It does not necessarily have anything to do with protecting the implementation from being copied by other companies - which wouldn't probably happen anyway, unless the inner workings of your algorithm can be guessed from the definitions of the member variables (if so, it is probably not very complicated and not worth protecting in the first place).
If your class uses the PIMPL idiom, you can avoid changing the header file on the public class.
This allows you to add/remove methods to the PIMPL class, without modifying the external class's header file. You can also add/remove #includes to the PIMPL too.
When you change the external class's header file, you have to recompile everything that #includes it (and if any of those are header files, you have to recompile everything that #includes them, and so on).
Typically, the only reference to a PIMPL class in the header for the owner class (Cat in this case) would be a forward declaration, as you have done here, because that can greatly reduce the dependencies.
For example, if your PIMPL class has ComplicatedClass as a member (and not just a pointer or reference to it) then you would need to have ComplicatedClass fully defined before its use.
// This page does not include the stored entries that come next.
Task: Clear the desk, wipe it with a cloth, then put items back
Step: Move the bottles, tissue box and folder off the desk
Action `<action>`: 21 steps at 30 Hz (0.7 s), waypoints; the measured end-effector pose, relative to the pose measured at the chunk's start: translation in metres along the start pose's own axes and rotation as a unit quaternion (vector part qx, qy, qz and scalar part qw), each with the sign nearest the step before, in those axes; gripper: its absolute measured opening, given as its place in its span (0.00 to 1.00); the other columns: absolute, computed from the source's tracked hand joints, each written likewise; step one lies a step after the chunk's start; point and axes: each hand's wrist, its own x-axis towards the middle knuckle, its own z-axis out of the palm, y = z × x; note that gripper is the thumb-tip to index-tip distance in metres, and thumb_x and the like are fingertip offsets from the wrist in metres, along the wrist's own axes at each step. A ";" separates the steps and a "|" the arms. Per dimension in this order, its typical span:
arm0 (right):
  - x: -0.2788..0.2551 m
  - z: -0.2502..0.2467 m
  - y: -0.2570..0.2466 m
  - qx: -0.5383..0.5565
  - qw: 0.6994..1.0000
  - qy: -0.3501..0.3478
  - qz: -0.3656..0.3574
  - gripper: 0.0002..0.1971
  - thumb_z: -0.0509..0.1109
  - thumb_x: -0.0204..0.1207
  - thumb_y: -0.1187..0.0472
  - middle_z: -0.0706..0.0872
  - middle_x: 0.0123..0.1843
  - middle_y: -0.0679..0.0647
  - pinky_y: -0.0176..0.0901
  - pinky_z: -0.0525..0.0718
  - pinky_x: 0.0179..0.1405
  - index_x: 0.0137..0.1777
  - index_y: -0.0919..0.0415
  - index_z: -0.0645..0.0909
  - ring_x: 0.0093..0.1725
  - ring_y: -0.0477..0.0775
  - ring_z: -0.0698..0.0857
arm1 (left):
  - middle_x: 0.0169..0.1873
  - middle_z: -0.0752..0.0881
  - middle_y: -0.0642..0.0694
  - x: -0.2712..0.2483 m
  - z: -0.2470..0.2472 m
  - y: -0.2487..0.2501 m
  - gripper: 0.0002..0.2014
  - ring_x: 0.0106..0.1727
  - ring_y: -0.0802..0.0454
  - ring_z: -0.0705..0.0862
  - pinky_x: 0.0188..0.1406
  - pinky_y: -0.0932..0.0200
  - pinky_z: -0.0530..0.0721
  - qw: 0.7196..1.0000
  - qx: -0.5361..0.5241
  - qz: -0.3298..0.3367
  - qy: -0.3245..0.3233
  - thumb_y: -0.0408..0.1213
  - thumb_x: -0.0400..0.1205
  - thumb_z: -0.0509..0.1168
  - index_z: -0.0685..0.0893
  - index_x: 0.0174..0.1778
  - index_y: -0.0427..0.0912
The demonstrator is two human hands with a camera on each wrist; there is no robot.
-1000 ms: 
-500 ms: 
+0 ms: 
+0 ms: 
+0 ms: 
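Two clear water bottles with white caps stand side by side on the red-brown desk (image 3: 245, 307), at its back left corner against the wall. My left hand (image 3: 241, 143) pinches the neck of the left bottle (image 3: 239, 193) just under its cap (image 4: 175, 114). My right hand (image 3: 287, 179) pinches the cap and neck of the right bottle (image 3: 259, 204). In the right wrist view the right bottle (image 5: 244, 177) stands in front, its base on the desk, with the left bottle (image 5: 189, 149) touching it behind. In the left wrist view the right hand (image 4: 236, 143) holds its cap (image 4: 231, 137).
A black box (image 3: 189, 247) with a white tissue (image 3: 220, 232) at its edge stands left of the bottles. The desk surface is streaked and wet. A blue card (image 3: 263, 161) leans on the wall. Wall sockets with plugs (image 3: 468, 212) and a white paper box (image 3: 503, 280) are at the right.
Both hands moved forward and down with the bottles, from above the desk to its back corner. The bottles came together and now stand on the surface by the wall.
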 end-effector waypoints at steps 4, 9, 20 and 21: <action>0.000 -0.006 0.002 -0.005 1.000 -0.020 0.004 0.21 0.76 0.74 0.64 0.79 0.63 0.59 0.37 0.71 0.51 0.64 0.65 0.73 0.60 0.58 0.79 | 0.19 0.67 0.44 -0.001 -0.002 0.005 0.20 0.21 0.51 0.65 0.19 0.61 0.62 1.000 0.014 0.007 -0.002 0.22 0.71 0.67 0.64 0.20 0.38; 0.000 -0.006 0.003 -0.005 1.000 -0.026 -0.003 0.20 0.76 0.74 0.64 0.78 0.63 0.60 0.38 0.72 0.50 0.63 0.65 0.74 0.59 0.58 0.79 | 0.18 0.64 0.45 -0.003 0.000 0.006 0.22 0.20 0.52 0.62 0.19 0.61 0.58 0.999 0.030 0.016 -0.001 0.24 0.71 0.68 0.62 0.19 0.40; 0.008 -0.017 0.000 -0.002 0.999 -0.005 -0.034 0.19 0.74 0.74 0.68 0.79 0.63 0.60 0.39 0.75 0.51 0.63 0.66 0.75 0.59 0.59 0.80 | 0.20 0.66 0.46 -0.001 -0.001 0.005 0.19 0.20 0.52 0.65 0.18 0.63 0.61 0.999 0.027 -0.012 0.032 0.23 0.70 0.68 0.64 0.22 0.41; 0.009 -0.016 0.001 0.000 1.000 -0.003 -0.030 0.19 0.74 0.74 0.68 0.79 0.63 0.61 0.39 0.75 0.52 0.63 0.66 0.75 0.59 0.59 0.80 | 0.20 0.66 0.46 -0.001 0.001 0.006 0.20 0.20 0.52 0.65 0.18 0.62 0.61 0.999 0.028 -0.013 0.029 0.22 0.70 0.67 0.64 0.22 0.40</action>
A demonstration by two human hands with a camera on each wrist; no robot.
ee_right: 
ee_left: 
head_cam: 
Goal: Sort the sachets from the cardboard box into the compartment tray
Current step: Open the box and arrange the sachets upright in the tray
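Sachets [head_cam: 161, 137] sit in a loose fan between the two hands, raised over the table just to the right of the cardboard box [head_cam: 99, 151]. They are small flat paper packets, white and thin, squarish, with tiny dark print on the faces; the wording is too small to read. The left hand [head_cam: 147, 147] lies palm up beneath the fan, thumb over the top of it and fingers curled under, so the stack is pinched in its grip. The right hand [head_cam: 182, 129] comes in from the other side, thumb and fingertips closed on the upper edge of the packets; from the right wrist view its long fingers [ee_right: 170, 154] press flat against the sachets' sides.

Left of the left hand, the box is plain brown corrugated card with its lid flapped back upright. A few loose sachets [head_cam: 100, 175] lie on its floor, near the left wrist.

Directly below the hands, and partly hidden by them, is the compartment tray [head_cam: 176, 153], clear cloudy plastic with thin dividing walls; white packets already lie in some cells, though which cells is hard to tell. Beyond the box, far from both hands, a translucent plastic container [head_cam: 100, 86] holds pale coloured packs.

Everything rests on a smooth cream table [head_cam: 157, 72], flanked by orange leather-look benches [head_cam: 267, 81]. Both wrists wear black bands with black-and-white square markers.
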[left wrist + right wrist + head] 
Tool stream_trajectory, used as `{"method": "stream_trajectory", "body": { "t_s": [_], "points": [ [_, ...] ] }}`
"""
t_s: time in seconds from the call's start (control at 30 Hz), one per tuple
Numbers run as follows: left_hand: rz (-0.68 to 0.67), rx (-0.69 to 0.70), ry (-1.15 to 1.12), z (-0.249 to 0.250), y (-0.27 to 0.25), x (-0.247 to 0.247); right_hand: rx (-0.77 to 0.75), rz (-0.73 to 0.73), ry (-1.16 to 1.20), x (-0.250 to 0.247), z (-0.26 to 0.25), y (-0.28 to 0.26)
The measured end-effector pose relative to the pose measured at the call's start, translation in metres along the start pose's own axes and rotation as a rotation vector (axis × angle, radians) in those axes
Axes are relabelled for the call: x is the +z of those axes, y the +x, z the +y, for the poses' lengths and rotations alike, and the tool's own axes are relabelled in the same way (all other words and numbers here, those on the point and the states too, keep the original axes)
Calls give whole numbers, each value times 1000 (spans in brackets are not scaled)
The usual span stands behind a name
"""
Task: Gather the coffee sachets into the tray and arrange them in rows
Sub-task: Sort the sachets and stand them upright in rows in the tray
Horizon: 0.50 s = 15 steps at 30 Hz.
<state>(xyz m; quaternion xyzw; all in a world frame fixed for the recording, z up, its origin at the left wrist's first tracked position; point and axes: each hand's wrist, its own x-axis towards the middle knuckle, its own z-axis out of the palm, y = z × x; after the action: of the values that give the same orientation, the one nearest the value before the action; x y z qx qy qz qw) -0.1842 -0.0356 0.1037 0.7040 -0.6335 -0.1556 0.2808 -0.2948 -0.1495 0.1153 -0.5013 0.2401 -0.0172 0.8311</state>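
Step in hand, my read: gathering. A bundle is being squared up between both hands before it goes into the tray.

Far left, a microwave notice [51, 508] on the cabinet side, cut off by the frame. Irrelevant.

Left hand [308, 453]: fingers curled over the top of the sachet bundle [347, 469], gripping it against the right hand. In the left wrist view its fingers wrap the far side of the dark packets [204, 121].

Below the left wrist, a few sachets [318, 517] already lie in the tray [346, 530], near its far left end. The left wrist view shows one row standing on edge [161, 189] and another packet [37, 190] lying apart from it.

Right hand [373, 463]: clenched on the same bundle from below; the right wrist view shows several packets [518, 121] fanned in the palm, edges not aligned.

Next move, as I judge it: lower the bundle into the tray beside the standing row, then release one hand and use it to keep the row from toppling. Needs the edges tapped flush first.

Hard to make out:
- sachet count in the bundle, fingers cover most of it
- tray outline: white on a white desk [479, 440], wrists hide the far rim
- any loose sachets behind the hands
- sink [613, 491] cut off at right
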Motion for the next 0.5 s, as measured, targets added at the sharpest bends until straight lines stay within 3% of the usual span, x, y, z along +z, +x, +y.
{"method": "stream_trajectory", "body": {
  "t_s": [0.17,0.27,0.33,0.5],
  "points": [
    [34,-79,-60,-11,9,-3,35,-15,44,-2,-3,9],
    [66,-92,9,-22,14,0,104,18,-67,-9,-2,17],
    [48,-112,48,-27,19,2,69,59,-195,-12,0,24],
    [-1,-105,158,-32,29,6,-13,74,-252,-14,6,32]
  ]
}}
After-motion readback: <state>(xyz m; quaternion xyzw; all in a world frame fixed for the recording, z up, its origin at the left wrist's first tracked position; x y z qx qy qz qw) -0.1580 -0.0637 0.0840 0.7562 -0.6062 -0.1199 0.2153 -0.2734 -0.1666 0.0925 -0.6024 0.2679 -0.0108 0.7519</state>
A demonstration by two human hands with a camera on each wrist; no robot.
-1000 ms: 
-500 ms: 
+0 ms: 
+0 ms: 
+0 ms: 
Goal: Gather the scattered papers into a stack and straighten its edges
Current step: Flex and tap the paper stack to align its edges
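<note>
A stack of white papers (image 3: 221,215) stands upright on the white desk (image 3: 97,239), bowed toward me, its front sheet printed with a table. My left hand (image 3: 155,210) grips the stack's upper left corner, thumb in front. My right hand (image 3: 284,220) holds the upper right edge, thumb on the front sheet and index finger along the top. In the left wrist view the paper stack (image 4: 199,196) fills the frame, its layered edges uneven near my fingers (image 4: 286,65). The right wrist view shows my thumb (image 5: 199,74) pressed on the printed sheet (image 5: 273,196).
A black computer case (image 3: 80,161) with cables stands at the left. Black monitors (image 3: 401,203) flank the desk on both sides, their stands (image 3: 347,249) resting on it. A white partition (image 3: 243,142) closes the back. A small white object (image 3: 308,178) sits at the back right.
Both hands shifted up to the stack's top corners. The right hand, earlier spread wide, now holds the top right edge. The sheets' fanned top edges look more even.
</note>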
In practice, this means including file "ComplicatedClass.h" (which will also indirectly include anything ComplicatedClass depends on). This can lead to a single header fill pulling in lots and lots of stuff, which is bad for managing your dependencies (and your compile times).
When you use the PIMPL idiom, you only need to #include the stuff used in the public interface of your owner type (which would be Cat here). Which makes things better for people using your library, and means you don't need to worry about people depending on some internal part of your library - either by mistake, or because they want to do something you don't allow, so they #define private public before including your files.
If it's a simple class, there's usually isn't any reason to use a PIMPL, but for times when the types are quite big, it can be a big help (especially in avoiding long build times).
Well, I wouldn't use it. I have a better alternative:
File foo.h
class Foo {
public:
virtual ~Foo() { }
virtual void someMethod() = 0;
// This "replaces" the constructor
static Foo *create();
}
File foo.cpp
namespace {
class FooImpl: virtual public Foo {
public:
void someMethod() {
//....
}
};
}
Foo *Foo::create() {
return new FooImpl;
}
Does this pattern have a name?
As someone who is also a Python and Java programmer, I like this a lot more than the PIMPL idiom.
Placing the call to the impl->Purr inside the .cpp file means that in the future you could do something completely different without having to change the header file.
Maybe next year they discover a helper method they could have called instead and so they can change the code to call that directly and not use impl->Purr at all. (Yes, they could achieve the same thing by updating the actual impl::Purr method as well, but in that case you are stuck with an extra function call that achieves nothing but calling the next function in turn.)
It also means the header only has definitions and does not have any implementation which makes for a cleaner separation, which is the whole point of the idiom.
We use the PIMPL idiom in order to emulate aspect-oriented programming where pre, post and error aspects are called before and after the execution of a member function.
struct Omg{
void purr(){ cout<< "purr\n"; }
};
struct Lol{
Omg* omg;
/*...*/
void purr(){ try{ pre(); omg-> purr(); post(); }catch(...){ error(); } }
};
We also use a pointer-to-base class to share different aspects between many classes.
The drawback of this approach is that the library user has to take into account all the aspects that are going to be executed, but only sees his/her class. It requires browsing the documentation for any side effects.
I just implemented my first PIMPL class over the last couple of days. I used it to eliminate problems I was having, including file *winsock2.*h in Borland Builder. It seemed to be screwing up struct alignment and since I had socket things in the class private data, those problems were spreading to any .cpp file that included the header.
By using PIMPL, winsock2.h was included in only one .cpp file where I could put a lid on the problem and not worry that it would come back to bite me.
To answer the original question, the advantage I found in forwarding the calls to the PIMPL class was that the PIMPL class is the same as what your original class would have been before you pimpl'd it, plus your implementations aren't spread over two classes in some weird fashion. It's much clearer to implement the public members to simply forward to the PIMPL class.
Like Mr Nodet said, one class, one responsibility.
I don't know if this is a difference worth mentioning but...
Would it be possible to have the implementation in its own namespace and have a public wrapper / library namespace for the code the user sees:
catlib::Cat::Purr(){ cat_->Purr(); }
cat::Cat::Purr(){
printf("purrrrrr");
}
This way all library code can make use of the cat namespace and as the need to expose a class to the user arises a wrapper could be created in the catlib namespace.
I find it telling that, in spite of how well-known the PIMPL idiom is, I don't see it crop up very often in real life (e.g., in open source projects).
I often wonder if the "benefits" are overblown; yes, you can make some of your implementation details even more hidden, and yes, you can change your implementation without changing the header, but it's not obvious that these are big advantages in reality.
That is to say, it's not clear that there's any need for your implementation to be that well hidden, and perhaps it's quite rare that people really do change only the implementation; as soon as you need to add new methods, say, you need to change the header anyway.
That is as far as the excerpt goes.